13 tips for getting more sleep

Sleep helps our ability to think critically, retain information, manage emotions, control behaviors, and stay healthy. How can you and your child get more of the sleep you need? Here are some tips for better sleep.

1. Know your number.

Before you start adjusting your nightly routine, it helps to know how many hours of rest to aim for. Here’s how much sleep most people need at different ages:

  • Infants: Nine to 10 hours at night, plus three or more hours of naps

  • Toddlers: Nine to 10 hours at night, plus two to three hours of naps

  • School-age children: Nine to 11 hours

  • Adults: Seven to eight hours

2. Break a sweat.

Daytime exercise can help children and adults fall asleep more easily at night. When possible, encourage bike rides, long walks, karate lessons, or exercise classes right after school or on weekend mornings or afternoons. That way, exercise will be less likely to interfere with winding down at bedtime

3. Get outside.

During the day, aim for at least 30 minutes of exposure to sunlight. You might walk the dog with your child or bike together to the store. If possible, try to get an hour of bright morning sunlight. This can help regulate sleep patterns. At night, turn down the lights before bedtime.

4. De-stress with relaxing activities.

One of the best ways to keep stress at bay is to do more of the things that keep you calm. Laughing with friends, exercising, listening to music, practicing yoga, meditating, journaling, organizing your personal space — you name it. Assess what works for you and your child.

5. Watch your diet.

What your family eats can affect your sleep. Try to avoid heavy or spicy foods four hours before bedtime. And avoid caffeine four to six hours before bedtime. If you’re still hungry after dinner, consider eating a light nighttime snack within two hours of bedtime.

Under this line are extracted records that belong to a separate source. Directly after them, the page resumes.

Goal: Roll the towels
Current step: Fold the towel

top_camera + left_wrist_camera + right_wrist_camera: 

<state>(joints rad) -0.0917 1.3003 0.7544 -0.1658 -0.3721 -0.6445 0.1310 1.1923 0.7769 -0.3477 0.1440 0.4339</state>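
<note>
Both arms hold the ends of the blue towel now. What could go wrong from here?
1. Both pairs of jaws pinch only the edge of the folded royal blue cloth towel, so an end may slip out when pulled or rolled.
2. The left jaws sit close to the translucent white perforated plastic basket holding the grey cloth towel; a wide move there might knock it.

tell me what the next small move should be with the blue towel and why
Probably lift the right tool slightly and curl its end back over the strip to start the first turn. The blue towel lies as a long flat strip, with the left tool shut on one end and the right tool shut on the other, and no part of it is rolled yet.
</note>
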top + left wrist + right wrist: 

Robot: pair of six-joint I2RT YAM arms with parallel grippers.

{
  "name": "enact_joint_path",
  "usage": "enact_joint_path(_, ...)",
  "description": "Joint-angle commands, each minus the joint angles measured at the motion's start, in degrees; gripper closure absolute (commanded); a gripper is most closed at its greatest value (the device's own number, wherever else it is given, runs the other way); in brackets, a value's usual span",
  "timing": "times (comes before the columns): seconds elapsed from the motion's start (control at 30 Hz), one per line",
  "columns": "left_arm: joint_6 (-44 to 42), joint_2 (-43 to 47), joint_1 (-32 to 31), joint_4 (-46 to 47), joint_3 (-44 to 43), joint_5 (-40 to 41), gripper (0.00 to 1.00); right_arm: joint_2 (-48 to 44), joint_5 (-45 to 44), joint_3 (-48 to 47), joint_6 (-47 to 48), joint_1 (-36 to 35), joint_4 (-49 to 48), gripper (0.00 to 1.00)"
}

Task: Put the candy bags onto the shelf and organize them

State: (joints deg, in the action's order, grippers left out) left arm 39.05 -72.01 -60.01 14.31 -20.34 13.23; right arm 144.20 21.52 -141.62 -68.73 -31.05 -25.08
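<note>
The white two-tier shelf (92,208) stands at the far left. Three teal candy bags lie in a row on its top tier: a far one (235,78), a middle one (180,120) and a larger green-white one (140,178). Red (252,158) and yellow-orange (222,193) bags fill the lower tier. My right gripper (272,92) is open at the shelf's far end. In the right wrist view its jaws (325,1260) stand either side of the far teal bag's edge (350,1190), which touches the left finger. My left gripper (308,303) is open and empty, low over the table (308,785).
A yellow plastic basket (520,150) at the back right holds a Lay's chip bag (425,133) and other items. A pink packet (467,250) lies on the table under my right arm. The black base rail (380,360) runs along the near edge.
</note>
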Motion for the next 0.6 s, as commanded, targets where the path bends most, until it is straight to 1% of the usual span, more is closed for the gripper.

6. Develop a knack for naps.

Napping can be a relaxing way to improve your and your child’s mood, alertness, and mental performance. But napping for too long or too late in the day can lead to grogginess or trouble falling asleep at night. It’s best to take naps that are:

  • In the midafternoon (2–3 p.m.)

  • Ten to 30 minutes long

  • In a dark, quiet, distraction-free space

  • Followed by a period of gradual wake-up

7. Set a schedule.

All children can benefit from having parents take the guesswork out of their daily routines. This is even more important for kids with learning and thinking differences. Choose a bedtime and wake-up time for each member of the family. Stick to it as best you can — even on weekends and holidays.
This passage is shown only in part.